この処理では、z/OSのVolumeイメージから、最終的にはboot用のイメージ(カスタム・イメージ)と、それ以外のデータ・ボリューム(ブロック・ストレージ・スナップショット)を作成するのが目的です。これらを実際に行うコアになるロジックは、data_moverと呼ばれるPythonプログラムとして実装されています。このPythonプログラムを動かすために、IBM Cloud上に仮想サーバーを一時的に作成しているということになります。
やっていることとしてはこんな感じです。
- VPC, subnet, ssh_key, security groupなど仮想サーバーに必要なリソースを作成
- データ加工に必要なBlock Storageを準備
- VSI(Linuxサーバー)を作成しFloatingIPを割り当て
- Pythonプログラム(data_mover)がVSI上で稼働し、ICOSに転送されたz/OS Volume情報を元に、boot用の情報とデータ・ボリューム用の情報を作成する
- boot用のデータはICOS上のqcow2ファイルとして作成
- データ・ボリューム用の情報はブロック・ストレージに保持される
- 最終成果物作成
- ICOS上のqcow2ファイルからカスタム・イメージを作成
- データ・ボリューム用の情報からブロック・ストレージ・スナップショットを作成
- 最後に、最終成果物をterraform管理対象から除外し、data_mover稼働用に一時的に作成したVPC関連リソースを削除
作成するIBM Cloud上のVPCリソースについてはこの辺りで定義されています。
参考: vsi.tf
cloud-initという仕組みを利用して、作成されたVSIの初期化を行っていますが、ここでdata_moverのPythonプログラムを送り込んで実行させています。
参考: cloudinit_config.tf
処理の流れとしては、data_moverでz/OS Volume情報の加工を行った後に、カスタム・イメージやブロック・ストレージ・スナップショットの作成に進む必要がありますが、この順序性担保のために少しややこしい仕組みが使われているようです。
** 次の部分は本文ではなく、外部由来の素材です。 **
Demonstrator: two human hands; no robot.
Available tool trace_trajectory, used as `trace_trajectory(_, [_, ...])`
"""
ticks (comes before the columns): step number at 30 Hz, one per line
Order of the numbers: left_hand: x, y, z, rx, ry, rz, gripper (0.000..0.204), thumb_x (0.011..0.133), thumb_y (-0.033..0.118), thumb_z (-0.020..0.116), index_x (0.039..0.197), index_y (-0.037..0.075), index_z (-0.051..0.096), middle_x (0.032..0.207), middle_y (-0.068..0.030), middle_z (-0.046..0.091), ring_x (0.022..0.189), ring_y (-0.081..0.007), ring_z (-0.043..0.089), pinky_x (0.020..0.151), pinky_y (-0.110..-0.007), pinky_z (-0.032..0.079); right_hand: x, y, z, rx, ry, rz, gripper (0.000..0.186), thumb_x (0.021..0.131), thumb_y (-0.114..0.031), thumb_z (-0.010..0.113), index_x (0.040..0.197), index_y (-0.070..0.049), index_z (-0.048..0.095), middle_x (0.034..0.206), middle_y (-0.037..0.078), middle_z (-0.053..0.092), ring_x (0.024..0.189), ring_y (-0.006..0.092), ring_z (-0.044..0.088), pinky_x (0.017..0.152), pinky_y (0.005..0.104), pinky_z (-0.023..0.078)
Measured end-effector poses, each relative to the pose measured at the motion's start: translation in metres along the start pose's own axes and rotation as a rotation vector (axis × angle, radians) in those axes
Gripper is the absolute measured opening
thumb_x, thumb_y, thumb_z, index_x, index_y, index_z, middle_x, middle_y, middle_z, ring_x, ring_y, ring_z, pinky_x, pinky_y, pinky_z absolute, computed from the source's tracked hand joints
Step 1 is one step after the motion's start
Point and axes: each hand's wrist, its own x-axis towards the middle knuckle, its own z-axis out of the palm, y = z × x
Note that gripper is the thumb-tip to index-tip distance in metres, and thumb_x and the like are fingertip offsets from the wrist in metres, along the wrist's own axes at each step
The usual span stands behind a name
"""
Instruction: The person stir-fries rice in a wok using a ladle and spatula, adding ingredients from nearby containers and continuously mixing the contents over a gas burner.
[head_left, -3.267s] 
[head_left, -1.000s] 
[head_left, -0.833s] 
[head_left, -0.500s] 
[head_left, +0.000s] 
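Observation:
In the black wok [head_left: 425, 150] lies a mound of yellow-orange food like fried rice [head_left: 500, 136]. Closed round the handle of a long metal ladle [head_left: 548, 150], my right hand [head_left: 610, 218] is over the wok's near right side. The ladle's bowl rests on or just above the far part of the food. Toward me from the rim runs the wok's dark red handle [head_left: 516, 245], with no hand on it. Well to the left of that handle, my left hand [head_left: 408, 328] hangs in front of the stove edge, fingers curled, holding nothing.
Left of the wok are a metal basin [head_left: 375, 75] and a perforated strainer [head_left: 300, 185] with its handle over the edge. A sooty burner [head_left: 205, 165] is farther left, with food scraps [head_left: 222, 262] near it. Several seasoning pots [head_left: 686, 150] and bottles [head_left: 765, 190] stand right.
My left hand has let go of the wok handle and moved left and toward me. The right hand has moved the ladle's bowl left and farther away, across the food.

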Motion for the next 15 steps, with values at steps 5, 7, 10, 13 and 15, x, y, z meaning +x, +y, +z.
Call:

一般的なterraformのアーキテクチャーとしては、terraform管理のリソースであれば依存関係を指定でき、特定のリソースを作成する際に、前提となる(依存関係のある)リソースを指定できます。これにより順序性が担保できます。具体的にはdepends_onとい指定で他のリソースとの依存関係を指定できます(それをベースに図示したのが上の相関図です)。
ただ、ここでやりたいのはVSI上のcloud-init処理が終わってから後続処理を進めたいということなので、素直にterraformのdepends_onが使えません。そこでWIBで提供している定義ではどのようにしているかというと、time_sleepというリソースを作成しています。
参考: time_sleep: wait_for_cloudint
ここでは、terraformコマンドを投入しているマシンからssh経由でVSIに接続し、cloud-init status --wait
というコマンドを実行しています。これにより、ここのリソースでdata_moverの処理が終わるまで待ちの状態を作っているようです。data_moverの処理が終わってから作成するリソースは、このtime_sleepリソースを依存関係として指定しておけばよいことになります。
data_moverを稼働させるVSIでは、cloud-initの処理でPythonプログラムを動かすために必要な環境を整えるために外部インターネットへのアクセスが必要になります。また、terraform実行マシン(ここではWIBサーバー)からSSH接続を行う必要があるということになります。そのため、FloatingIPをアサインしているということになります。